* [Exercise goal]:
Find and copy each line in the material below where the string "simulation" occurs.

* [Study material]:
****************
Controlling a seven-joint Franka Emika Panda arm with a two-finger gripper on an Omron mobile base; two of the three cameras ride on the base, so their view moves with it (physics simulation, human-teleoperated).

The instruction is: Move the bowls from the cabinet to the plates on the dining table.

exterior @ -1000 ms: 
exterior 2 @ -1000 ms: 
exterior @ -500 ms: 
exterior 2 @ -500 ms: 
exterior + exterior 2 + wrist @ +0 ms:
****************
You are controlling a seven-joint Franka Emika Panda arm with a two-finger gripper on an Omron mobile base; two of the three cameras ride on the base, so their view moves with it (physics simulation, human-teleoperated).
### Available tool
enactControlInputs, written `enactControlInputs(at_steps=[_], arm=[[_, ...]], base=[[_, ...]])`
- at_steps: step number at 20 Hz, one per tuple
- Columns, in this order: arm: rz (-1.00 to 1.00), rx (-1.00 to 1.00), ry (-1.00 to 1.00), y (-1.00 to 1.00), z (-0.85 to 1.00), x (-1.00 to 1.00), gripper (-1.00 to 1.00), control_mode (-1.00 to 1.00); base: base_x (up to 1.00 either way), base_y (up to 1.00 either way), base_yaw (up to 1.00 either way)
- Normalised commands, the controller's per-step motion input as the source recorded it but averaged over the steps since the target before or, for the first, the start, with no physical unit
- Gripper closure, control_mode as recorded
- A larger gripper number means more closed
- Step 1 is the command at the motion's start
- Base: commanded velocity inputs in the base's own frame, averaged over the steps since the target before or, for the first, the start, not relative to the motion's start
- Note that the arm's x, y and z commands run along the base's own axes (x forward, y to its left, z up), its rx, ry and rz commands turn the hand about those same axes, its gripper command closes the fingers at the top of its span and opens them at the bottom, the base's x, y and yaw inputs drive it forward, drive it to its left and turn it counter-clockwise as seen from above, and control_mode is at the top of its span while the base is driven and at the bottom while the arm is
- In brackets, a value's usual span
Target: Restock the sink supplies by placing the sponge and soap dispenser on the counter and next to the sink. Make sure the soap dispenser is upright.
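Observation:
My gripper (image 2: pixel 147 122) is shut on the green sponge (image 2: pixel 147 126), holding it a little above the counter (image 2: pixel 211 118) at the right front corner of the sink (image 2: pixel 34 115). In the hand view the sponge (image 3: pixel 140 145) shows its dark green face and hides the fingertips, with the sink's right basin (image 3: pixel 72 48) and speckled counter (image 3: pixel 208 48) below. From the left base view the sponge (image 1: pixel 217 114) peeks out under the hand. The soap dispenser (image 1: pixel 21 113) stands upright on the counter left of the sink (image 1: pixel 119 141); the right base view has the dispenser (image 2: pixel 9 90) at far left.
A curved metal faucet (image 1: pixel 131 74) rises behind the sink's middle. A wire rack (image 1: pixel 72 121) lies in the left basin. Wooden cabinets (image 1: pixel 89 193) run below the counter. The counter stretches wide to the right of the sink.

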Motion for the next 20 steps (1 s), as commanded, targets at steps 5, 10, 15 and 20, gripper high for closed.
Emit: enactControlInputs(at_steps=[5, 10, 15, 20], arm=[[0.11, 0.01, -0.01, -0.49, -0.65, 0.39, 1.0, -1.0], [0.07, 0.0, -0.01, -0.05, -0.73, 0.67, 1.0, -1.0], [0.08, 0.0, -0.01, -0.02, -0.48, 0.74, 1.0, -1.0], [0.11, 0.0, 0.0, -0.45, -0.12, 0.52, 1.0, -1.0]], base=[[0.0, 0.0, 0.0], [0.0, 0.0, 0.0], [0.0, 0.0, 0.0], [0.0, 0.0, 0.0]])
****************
* [Solution below]:
Controlling a seven-joint Franka Emika Panda arm with a two-finger gripper on an Omron mobile base; two of the three cameras ride on the base, so their view moves with it (physics simulation, human-teleoperated).
You are controlling a seven-joint Franka Emika Panda arm with a two-finger gripper on an Omron mobile base; two of the three cameras ride on the base, so their view moves with it (physics simulation, human-teleoperated).

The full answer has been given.